## EXERCISE PROMPT:
In the listing below, the lines starting with the line with "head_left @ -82" and going on through the line with "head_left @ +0" are to be reproduced exactly, and only those.

## RECORDS TO PROCESS:
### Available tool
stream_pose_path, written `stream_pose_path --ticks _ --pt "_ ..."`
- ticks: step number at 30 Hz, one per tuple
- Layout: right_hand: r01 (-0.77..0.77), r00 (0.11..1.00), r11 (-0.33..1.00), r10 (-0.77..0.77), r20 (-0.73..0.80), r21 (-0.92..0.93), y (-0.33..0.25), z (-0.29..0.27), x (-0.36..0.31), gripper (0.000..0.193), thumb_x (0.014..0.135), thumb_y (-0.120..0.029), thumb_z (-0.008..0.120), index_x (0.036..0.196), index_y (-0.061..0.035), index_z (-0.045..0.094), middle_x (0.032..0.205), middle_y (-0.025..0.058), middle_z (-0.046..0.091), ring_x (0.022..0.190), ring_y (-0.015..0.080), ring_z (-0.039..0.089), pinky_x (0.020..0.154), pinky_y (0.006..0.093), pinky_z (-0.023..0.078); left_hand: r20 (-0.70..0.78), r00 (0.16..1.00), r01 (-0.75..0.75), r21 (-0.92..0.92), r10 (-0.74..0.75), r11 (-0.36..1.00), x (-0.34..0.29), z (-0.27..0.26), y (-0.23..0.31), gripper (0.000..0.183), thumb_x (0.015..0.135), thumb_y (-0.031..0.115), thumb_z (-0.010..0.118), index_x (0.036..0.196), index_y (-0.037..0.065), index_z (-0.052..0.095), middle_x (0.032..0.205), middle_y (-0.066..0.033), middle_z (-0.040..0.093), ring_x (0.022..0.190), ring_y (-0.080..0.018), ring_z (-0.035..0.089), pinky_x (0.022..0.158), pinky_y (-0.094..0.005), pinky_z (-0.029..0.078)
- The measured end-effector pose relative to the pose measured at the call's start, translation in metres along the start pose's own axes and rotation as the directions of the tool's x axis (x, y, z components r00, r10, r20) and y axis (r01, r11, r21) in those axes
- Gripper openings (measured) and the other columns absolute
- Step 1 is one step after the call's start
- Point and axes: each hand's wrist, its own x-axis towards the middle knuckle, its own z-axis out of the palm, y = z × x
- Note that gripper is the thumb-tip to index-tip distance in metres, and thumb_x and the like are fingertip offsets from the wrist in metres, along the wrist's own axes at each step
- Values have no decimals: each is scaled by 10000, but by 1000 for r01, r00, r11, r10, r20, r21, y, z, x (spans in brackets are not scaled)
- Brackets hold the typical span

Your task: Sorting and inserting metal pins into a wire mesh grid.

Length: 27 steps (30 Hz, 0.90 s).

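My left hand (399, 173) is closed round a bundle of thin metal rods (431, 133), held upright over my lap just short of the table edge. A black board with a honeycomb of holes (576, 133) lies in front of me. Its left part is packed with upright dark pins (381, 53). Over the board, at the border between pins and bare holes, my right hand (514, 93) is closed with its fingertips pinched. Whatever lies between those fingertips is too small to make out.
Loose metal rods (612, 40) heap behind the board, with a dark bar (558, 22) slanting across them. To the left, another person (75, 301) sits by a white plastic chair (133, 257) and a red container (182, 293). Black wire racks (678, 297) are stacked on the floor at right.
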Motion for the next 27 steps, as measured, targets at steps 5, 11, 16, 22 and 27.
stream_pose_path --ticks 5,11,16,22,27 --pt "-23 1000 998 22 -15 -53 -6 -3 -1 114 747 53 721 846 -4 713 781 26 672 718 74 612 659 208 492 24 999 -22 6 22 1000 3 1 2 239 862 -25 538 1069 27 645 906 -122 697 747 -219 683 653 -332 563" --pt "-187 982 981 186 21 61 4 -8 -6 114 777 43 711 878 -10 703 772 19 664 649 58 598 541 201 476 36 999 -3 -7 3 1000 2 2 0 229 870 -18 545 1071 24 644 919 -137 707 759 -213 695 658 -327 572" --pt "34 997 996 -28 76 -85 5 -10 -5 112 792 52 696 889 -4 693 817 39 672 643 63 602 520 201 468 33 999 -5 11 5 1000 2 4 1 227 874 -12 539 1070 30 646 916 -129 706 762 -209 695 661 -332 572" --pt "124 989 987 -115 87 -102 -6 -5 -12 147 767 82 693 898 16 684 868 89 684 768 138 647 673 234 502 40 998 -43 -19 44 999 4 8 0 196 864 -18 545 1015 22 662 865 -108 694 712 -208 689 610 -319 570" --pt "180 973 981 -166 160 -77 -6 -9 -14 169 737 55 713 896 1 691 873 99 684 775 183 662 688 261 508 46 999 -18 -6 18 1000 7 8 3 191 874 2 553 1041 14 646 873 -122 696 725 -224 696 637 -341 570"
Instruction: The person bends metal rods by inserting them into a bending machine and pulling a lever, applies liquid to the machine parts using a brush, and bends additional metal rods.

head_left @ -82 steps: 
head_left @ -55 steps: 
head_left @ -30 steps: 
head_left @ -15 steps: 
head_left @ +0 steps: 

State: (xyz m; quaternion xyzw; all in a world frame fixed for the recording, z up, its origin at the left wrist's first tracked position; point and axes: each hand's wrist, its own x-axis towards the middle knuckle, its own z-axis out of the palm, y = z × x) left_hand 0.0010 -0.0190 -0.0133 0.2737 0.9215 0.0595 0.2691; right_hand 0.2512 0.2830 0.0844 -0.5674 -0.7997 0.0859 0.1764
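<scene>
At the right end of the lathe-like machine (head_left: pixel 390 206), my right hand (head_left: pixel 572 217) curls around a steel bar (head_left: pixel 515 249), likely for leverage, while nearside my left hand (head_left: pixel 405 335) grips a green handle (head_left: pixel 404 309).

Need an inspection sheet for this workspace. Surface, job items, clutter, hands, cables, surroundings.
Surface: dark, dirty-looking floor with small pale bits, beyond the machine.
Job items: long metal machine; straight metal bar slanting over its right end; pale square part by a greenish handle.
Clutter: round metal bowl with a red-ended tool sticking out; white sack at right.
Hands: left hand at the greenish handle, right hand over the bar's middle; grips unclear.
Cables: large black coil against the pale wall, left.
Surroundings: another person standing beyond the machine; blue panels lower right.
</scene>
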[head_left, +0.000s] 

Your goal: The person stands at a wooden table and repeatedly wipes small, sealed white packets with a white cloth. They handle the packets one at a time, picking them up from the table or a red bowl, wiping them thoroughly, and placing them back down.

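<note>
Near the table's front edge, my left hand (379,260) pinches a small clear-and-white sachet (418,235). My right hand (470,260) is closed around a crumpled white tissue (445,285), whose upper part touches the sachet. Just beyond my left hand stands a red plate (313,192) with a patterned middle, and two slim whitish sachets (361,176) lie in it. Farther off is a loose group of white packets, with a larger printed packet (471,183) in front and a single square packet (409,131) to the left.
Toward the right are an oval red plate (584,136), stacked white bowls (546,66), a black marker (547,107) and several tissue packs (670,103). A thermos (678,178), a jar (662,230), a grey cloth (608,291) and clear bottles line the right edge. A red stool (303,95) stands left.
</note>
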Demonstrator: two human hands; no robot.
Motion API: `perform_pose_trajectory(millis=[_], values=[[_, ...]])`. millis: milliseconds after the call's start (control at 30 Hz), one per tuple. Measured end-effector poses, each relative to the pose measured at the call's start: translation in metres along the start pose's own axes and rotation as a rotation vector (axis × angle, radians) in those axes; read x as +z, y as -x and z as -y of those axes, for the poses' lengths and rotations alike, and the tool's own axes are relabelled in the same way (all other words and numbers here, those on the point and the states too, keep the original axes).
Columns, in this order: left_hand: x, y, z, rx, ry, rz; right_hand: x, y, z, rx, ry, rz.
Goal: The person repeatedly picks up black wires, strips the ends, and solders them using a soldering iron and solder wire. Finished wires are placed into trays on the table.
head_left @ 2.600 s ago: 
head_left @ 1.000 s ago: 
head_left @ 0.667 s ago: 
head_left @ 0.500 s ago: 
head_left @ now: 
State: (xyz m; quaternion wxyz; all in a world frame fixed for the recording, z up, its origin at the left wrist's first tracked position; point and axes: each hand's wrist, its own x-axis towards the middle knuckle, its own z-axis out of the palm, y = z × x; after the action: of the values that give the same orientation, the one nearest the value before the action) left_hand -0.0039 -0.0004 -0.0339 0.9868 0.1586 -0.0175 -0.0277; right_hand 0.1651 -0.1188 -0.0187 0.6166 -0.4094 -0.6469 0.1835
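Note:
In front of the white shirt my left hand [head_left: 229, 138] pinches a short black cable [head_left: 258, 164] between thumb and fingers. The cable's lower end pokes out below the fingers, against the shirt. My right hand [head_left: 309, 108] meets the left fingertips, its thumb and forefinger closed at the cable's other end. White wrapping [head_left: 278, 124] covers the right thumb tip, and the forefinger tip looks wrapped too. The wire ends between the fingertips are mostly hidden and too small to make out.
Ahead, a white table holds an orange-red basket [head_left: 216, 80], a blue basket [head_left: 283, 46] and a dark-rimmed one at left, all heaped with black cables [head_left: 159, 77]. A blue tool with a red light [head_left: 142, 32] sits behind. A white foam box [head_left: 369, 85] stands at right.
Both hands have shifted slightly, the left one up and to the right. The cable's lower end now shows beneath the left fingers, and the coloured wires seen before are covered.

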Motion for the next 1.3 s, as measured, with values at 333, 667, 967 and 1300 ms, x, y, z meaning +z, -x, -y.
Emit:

## RESULT FOR THIS TASK:
head_left @ -82 steps: 
head_left @ -55 steps: 
head_left @ -30 steps: 
head_left @ -15 steps: 
head_left @ +0 steps: 

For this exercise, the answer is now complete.